Bunuel wrote:

Is x^5 > x^4?

Is \(x^5 > x^4\)? --> reduce by x^4: is \(x > 1\)?

(1) x^3 > −x --> \(x(x^2 + 1) > 0\). Since \(x^2 + 1\) is always positive, then the second multiple, x, must also be positive. So, this statement implies that x > 0. Not sufficient.

(2) 1/x < x --> multiply by x^2 (it has to be positive, so we can safely do that): \(x < x^3\) --> \(x(x^2 -1) > 0\) --> \((x + 1)x(x - 1) > 0\) --> \(-1 < x < 0\) or \(x > 1\). Not sufficient.

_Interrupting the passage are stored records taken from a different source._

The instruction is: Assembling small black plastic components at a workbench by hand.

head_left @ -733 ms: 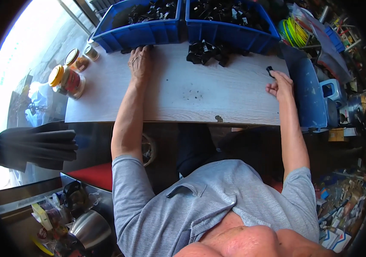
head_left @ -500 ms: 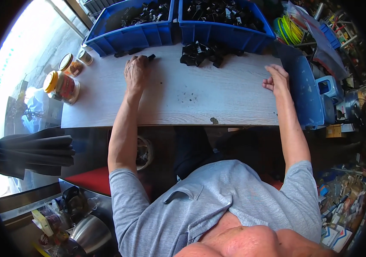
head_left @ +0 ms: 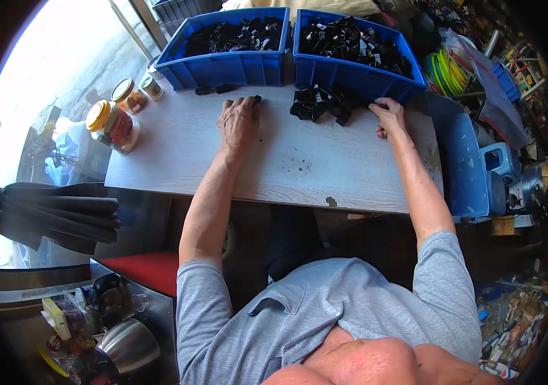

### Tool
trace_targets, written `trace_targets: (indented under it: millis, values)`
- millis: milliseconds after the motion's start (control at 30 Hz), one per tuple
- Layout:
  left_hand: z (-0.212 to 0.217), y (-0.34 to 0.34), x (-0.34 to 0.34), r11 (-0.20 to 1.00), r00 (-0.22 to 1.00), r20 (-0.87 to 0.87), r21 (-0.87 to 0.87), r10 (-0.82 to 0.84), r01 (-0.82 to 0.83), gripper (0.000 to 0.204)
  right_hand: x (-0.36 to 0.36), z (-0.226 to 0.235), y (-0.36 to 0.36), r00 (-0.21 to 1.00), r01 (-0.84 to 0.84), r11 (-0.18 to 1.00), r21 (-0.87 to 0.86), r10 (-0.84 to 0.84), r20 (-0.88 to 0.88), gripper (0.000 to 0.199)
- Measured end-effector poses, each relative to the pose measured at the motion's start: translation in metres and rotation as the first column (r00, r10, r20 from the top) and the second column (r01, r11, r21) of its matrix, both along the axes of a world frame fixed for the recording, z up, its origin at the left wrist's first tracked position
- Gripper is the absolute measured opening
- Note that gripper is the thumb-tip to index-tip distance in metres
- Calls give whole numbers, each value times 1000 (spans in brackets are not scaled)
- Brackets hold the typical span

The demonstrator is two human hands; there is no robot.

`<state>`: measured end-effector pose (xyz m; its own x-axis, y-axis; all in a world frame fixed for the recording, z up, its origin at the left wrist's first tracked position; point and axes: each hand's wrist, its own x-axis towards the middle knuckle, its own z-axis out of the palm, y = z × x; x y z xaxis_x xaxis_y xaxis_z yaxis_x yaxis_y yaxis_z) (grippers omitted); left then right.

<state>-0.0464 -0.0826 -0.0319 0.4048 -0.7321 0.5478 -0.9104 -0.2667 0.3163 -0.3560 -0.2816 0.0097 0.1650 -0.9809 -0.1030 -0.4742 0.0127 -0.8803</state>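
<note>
My left hand [head_left: 238, 123] rests on the pale wooden table with its fingers curled. A small black piece [head_left: 257, 99] shows at its fingertips. My right hand [head_left: 390, 119] is at the right end of a loose pile of black pieces [head_left: 317, 102], thumb and forefinger closed on a small dark piece that is mostly covered by the fingers. The pile lies in front of the right blue bin [head_left: 358, 69]. Two more black pieces [head_left: 215, 90] lie beyond my left hand, by the left blue bin [head_left: 226, 69]. Both bins hold many similar pieces, too small to name exactly.
At the table's left stand a yellow-lidded jar [head_left: 113, 126], a shorter jar [head_left: 129, 96] and a small can [head_left: 151, 88]. A large blue tub [head_left: 463, 163] adjoins the right edge. Yellow-green coiled cord [head_left: 448, 74] lies beyond it. Dark crumbs [head_left: 296, 165] dot the tabletop [head_left: 331, 173].
My right hand has moved leftward from the table's right side to the pile and its fingers have closed. My left hand keeps its black piece. The whole view has shifted slightly.
</note>
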Motion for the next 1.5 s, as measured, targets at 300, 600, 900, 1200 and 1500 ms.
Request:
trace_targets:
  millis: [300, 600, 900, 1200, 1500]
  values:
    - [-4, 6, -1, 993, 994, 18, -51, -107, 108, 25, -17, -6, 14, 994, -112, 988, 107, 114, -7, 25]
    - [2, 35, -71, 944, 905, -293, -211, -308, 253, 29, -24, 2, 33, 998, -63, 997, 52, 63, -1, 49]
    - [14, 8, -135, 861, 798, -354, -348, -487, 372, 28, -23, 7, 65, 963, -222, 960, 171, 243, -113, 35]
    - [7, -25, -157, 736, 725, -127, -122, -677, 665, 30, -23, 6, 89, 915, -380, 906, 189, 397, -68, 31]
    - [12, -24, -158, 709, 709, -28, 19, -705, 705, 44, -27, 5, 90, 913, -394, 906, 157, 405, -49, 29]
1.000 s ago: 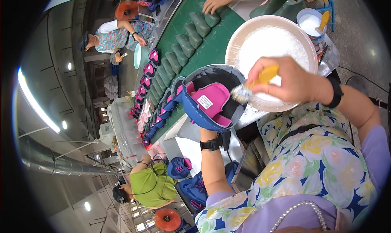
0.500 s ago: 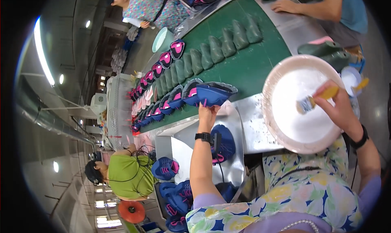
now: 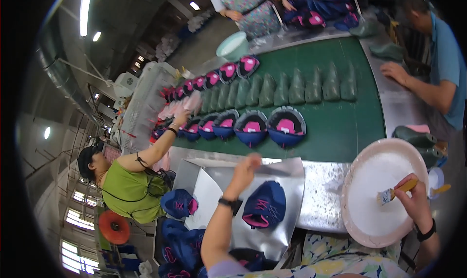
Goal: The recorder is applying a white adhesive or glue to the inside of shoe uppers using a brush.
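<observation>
The right hand is clenched around the yellow handle of a small brush, with the wrist bent inward and the forearm coming up from the lower right edge; a dark band is worn at the wrist. The bristle end, just left of that grip, is laid on the white contents of a wide, round, pale pink basin, whose rim is met below and to the left of the grip. The left hand is raised with loosely curled fingers, grasping nothing, its forearm rising steeply from the lower edge with a black watch at the wrist. Just below and right of it a navy shoe upper with pink trim is seen lying on a creased, shiny silver sheet, apart from the fingers. Bare metal worktop is left between sheet and basin. Beyond the left hand a green conveyor belt carries a row of navy and pink uppers and, further off, a row of dull green shoe lasts. Other people's hands are at the belt's far edges.
</observation>
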Demonstrator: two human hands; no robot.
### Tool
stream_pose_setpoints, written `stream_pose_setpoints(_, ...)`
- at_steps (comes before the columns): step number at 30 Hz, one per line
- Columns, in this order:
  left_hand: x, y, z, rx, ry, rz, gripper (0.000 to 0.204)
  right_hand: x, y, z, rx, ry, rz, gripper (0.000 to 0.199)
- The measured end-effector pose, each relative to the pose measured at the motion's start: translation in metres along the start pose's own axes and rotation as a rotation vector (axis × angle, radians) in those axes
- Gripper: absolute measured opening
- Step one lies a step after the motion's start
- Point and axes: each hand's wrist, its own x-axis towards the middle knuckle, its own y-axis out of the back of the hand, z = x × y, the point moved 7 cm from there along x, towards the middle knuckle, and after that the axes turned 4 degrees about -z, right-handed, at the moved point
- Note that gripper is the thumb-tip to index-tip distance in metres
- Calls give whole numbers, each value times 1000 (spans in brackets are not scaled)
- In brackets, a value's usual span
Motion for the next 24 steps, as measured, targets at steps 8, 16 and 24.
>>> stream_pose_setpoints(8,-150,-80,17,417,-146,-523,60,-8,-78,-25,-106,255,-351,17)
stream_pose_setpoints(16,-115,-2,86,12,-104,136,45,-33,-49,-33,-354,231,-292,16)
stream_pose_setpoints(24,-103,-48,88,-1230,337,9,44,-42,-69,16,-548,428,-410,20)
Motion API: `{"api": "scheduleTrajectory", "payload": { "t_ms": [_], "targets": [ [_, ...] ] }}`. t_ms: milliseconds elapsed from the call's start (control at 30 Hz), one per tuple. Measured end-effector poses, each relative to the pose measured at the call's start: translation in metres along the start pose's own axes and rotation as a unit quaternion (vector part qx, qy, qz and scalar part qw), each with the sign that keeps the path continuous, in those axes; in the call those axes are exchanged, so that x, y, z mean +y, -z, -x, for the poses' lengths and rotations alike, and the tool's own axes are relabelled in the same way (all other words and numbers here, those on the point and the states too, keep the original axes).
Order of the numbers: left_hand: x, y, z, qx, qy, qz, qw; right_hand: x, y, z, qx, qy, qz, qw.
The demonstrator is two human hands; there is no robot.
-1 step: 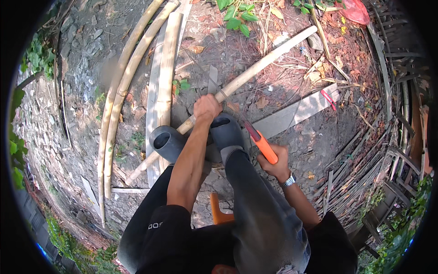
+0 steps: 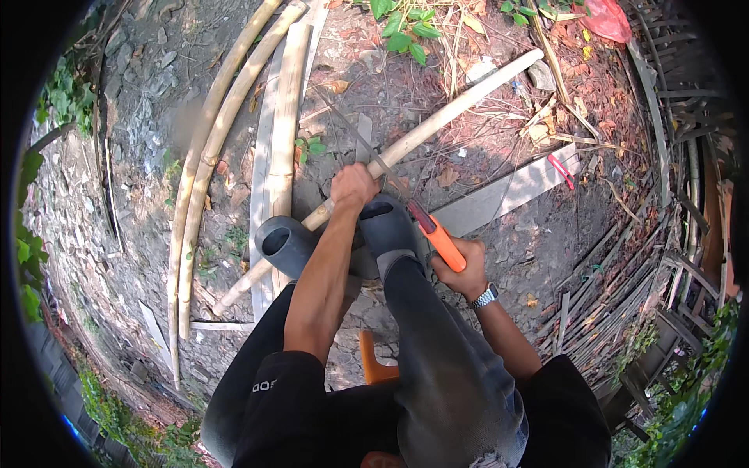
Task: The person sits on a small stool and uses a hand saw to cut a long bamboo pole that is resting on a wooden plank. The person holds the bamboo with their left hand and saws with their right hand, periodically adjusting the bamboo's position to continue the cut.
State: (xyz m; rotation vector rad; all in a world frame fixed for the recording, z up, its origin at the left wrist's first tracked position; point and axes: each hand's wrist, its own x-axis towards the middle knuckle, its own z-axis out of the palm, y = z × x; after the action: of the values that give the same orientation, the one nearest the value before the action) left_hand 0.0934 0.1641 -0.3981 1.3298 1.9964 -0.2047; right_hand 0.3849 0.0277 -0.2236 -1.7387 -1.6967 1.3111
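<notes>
My left hand point(image 2: 353, 186) is wrapped round a pale bamboo pole point(image 2: 460, 103), which lies slantwise from lower left to upper right in front of my feet. In my right hand point(image 2: 462, 270) is the orange handle of a hand saw point(image 2: 443, 243). The saw's thin blade points up and to the left and crosses the pole just right of my left hand. How deep the blade sits in the pole I cannot tell. Two grey rubber clogs point(image 2: 388, 222) stand close to the pole, one on each side of my left forearm.
Long bamboo poles point(image 2: 204, 160) and a thicker bamboo length point(image 2: 285, 125) lie at the left. A grey board point(image 2: 499, 199) with a red-handled tool point(image 2: 561, 171) on it lies at the right. Thin sticks point(image 2: 605, 285) are heaped farther right. An orange plastic piece point(image 2: 374, 360) shows beneath me.
The saw and my right hand have shifted a little up and to the left, pushing more blade past the pole. My left hand and the pole stay almost still.
</notes>
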Motion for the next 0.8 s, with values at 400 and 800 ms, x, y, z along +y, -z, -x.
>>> {"api": "scheduleTrajectory", "payload": {
  "t_ms": [400, 800],
  "targets": [
    [0.003, -0.01, 0.002, -0.011, -0.006, -0.028, 1.0, 0.0, -0.023, -0.004, 0.016, 0.001, -0.025, 1.0],
    [-0.003, -0.011, 0.017, -0.031, -0.004, -0.037, 0.999, -0.006, -0.008, 0.024, -0.017, -0.012, 0.033, 0.999]
  ]
}}
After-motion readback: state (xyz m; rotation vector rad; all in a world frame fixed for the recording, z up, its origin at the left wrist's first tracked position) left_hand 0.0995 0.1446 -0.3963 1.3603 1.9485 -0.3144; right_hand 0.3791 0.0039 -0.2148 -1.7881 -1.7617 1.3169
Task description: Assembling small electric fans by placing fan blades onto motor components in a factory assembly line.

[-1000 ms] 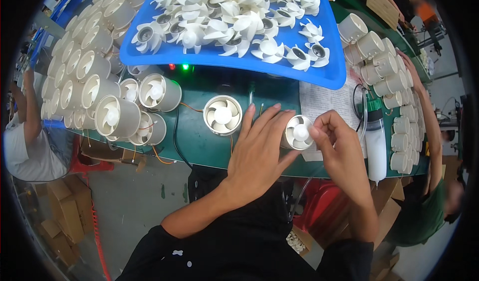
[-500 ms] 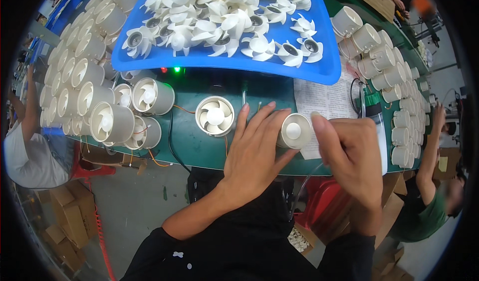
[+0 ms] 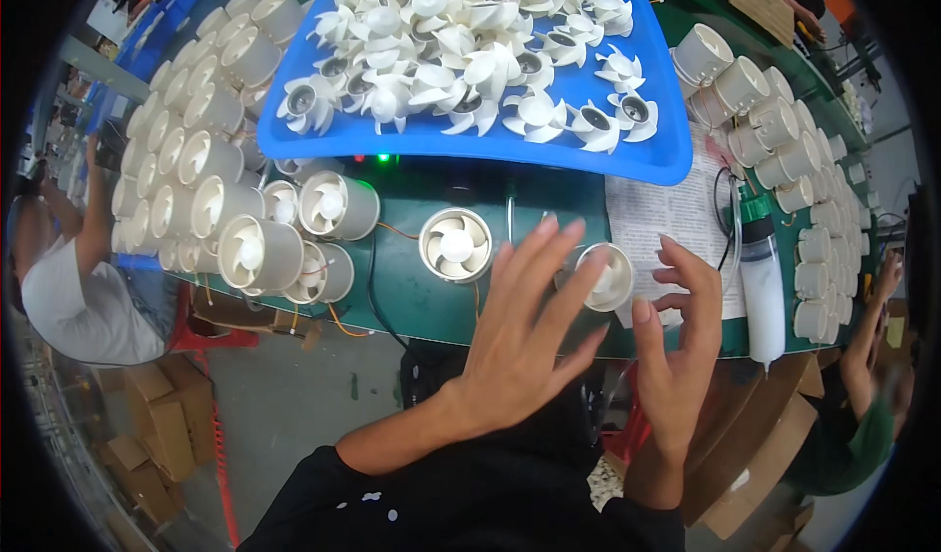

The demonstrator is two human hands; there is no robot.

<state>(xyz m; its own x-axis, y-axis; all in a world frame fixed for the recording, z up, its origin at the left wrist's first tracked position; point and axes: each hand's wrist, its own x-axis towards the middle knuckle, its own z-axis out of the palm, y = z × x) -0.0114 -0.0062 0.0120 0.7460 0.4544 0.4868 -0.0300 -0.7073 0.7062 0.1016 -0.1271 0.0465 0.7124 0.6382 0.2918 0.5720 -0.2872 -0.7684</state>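
Fan [image 3: 615,279] sits on the green bench [image 3: 431,309] near its front edge, between the two hands, mouth turned toward the camera: off-white, smooth plastic, short round tube, rounded hub in the middle, blades too blurred to count. Left hand [image 3: 520,341] is spread, fingers fanned and slightly blurred, passing in front of the fan's left side and hiding part of it; contact with it, cannot tell. Right hand [image 3: 676,341] is just right of the fan, thumb and curved fingers apart with a clear gap. Second fan [image 3: 458,244], same round shape, curved blades plain to see, stands left of the left hand. Blue tray [image 3: 667,150], shallow, glossy, rounded corners, juts over the back of the bench and blocks the view beneath; it holds a heap of off-white impellers [image 3: 490,67] with swept blades, some showing dark round centres. Red and green lights [image 3: 383,158] glow under its front rim. Printed paper [image 3: 657,221], flat and thin, lies behind the right hand; syringe [image 3: 762,302], green-capped with white filling, is to its right, tip over the bench edge. Left housings [image 3: 211,160], cylindrical, stack in rows, thin orange wires [image 3: 350,323] trailing at the front; right housings [image 3: 784,155] crowd the far right. Cardboard boxes [image 3: 176,425] on the floor at left; co-workers [image 3: 88,302] at both sides.
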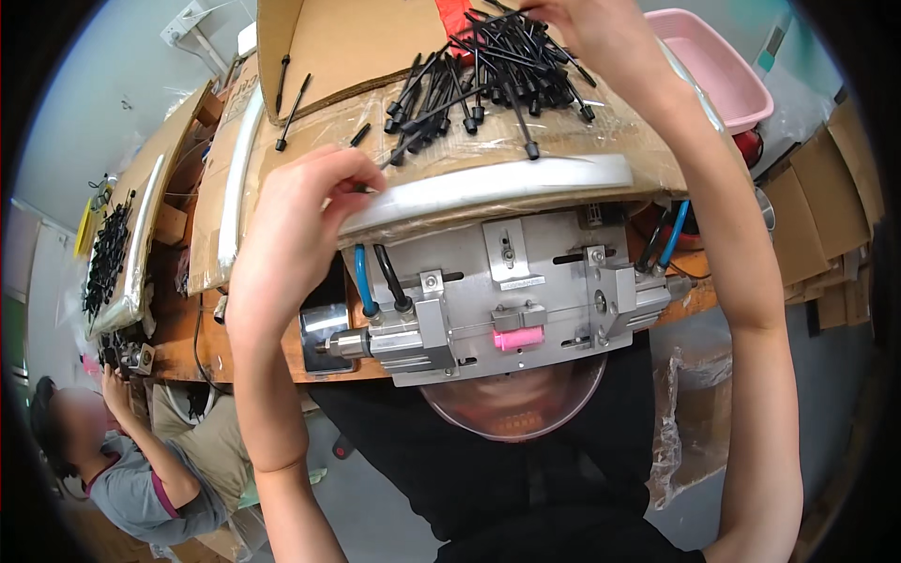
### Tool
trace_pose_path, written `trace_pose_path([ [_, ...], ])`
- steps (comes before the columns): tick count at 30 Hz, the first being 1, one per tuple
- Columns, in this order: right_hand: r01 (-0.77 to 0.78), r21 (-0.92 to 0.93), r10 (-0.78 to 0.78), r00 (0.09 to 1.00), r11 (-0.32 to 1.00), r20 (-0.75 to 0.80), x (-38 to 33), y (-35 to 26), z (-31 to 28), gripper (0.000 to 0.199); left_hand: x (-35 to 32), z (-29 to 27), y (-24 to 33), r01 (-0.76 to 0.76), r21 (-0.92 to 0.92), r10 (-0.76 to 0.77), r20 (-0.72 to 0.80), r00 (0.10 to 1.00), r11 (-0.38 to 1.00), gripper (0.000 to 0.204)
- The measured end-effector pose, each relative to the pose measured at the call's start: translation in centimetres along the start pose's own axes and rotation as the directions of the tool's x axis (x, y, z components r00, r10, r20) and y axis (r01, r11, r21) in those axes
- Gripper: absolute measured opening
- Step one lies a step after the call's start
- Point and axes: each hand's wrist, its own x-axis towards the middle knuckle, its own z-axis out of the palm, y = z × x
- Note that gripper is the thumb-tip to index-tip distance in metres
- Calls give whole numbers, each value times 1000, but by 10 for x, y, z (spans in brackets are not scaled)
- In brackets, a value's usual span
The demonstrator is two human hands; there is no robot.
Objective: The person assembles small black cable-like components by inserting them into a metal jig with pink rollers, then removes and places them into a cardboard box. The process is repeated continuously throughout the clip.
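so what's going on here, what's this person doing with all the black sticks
A person has both hands over a sheet of cardboard where black sticks lie in a loose pile. The right hand is at the pile's far edge, the left hand by the white strip along the near edge; their exact grip is hard to tell. Nearer the person sits a metal machine with a pink piece on it. Another person sits off to the left.
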Motion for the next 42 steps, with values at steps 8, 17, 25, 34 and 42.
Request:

(1)+(2) Intersection of ranges from (1) and (2) is \(x > 1\). Sufficient.

Answer: C.

Hi Bunuel,

From 2 it seems we are able to derive that x cannot equal 0 since 1/x < x and 1< x^2. Why then do we not just do as follows:

1 < x^2

0 < x^2 - 1

(x-1)(x+1) > 0

So, x>1 or x<-1.

Also, keeping in mind that:

1/x < x , then x>0.

Then, from the above x>1.

My tangential questions here would be how did you know to multiply both sides by x^2?

Thanks in advance.

Yes, since x is in the denominator, then it cannot be 0 but we still don't know its sign.

If x > 0, then when cross-multiplying 1/x < x we'd get 1 < x^2.

If x < 0, then when cross-multiplying 1/x < x we'd get 1 > x^2 (flip the sign when multiplying by negative value).

Next, when we multiply an inequality by a variable in even power (x^2, x^4, ...), we don't have to worry about its sing because a number in even power cannot be negative.